Historians for Future on the IPCC Report: Part 1, Where Are We Now?
This post is part of a H4F series on the Intergovernmental Panel on Climate Change (IPCC) Sixth Assessment Report, and what it means for the global climate, past and future.
At the beginning of August 2021, the Intergovernmental Panel on Climate Change (IPCC) Working Group I released its Sixth Assessment Report on the current state of the global climate and scientific understanding of it.[1] Running to nearly 4,000 pages and with hundreds of authors, this document is an impressive example of global scientific collaboration. It is part of a large body of work that stretches back to the IPCC’s First Assessment Report in 1990 — many active researchers in climate science and history today are younger than that first report. Yet, whilst among the most important scientific accounts ever produced, the IPCC reports can be difficult to understand. With this in mind, H4F wants to start some discussion around how the reports frame the climate crisis and our possible responses to it.
This is the first of a series of blog posts in which we will go through the Summary for Policymakers of the IPCC Working Group I Report. We will rephrase it in terms that are easier to understand, opening up these reports to anyone interested in climate action.
The Summary for Policymakers is divided into four parts: A, B, C and D. This post begins with Section A: “The Current State of the Climate.” Or, as we might also call it, Where are we now?
Section A is, itself, divided into four subsections. Each of these makes a key point, which we have rephrased here in the most direct way we can find, along with some of the subsidiary points:
A.1 – Human activities have caused the planet to warm up, undeniably so. This is true in the air, oceans, and on land.

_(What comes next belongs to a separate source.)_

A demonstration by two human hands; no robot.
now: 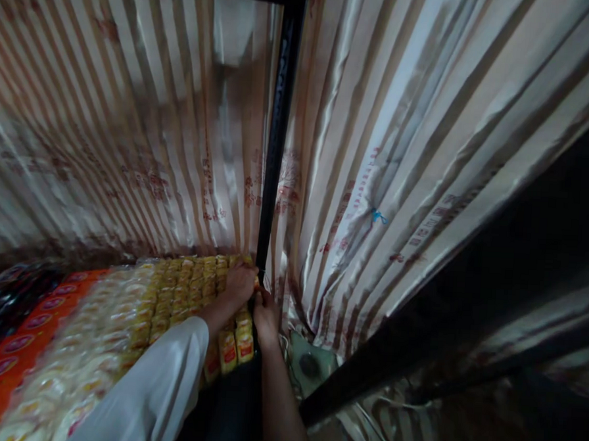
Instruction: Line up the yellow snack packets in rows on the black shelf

Changes have been both fast and widespread.
– The concentration of carbon dioxide in the atmosphere has increased by about 40% since 1750 as a result of human activity, almost entirely due to deforestation and the burning of fossil fuels.
– Since records began in 1850, human activity has warmed the planet by between 0.8°C and 1.3°C. Each of the last four decades has been successively warmer than all of the ones coming before them.
– Life on earth has already changed in ways we would expect from global warming: rainfall patterns have shifted, the amounts of snow and ice have diminished, the Arctic summer sea ice is retreating, sea levels have risen, and climate zones have moved towards the poles.
A.2 – The scale of these changes has been beyond anything we have seen for thousands of years, in some cases even millions.
– The atmosphere in 2019 contained more carbon dioxide than at any other time in the last 2 million years. Other greenhouse gases reached their highest levels in over 800,000 years.
– Since 1750, increases in carbon dioxide and other greenhouse gas emissions in the atmosphere have been far higher than can be normally expected from natural causes.
– The increase in global temperature since 1970 has been faster than in any other 50-year period in the last 2,000 years. Temperatures in the 2010s have been higher than the last time there was a sustained period of warming on a global scale, about 6,500 years ago.
A.3 – Climate change, caused by humans, is already increasing extreme weather. This is true in every part of the globe.
– Since the 1950s, hot weather extremes have occurred more often and in more intense ways. On the other hand, cold weather extremes have not happened as frequently and have not been as severe. Heat waves in oceanic systems have become twice as common as they were in the 1980s. Human activity can be shown to be the cause of most of these heat waves since 2006.
– Heavy rainfall has increased across most of the planet since the 1950s, and it seems safe to say that human activity has caused this. Human-caused climate change has also increased the frequency of droughts in some places.
– Human activity has probably made so-called “compound extreme events” more likely to happen since the 1950s. This means there is an increased risk of: heat waves coinciding with drought conditions, hot weather making large fires more likely, and extreme flooding.
A.4 – If the amount of carbon dioxide in the atmosphere reaches double the levels it was before the Industrial Revolution, global temperatures will increase by between 2.5° and 4.0°C, probably close to 3.0°.
– This section is largely technical: it puts numbers on the amount of energy released into the atmosphere. The prediction about exactly what will happen to the climate if greenhouse gas concentrations increase is more precise than in previous reports. Bear in mind that right now carbon dioxide levels are 40% higher than they were in 1750.
– Most warming in the climate system happens in the oceans.
– Global warming causes sea levels to rise through the melting of ice and the warming of the oceans, which itself causes them to expand. Most of the recent rise in sea levels is down to melting ice.
Section A gives us a sense of what is happening to the climate system right now. This short overview gives a dramatic account of a climate already showing the effects of global warming. It shows that the climate system is changing dramatically; that this is caused by humans; that extreme weather is already being triggered by global warming; and that if greenhouse gas concentrations stabilise at high levels, the climate will be considerably warmer than at any period of human history. The fossil-fuel energy system used by an increasing proportion of humanity since the 1750s has created this situation.
Reading this account may make you ask what we can do, collectively or individually, to turn this around. For that, we must turn to Section B of the Summary for Policymakers, which we will decipher in our next post in this series.
[1] In 2022, two other Working Groups will also publish their contributions to complete the report in full.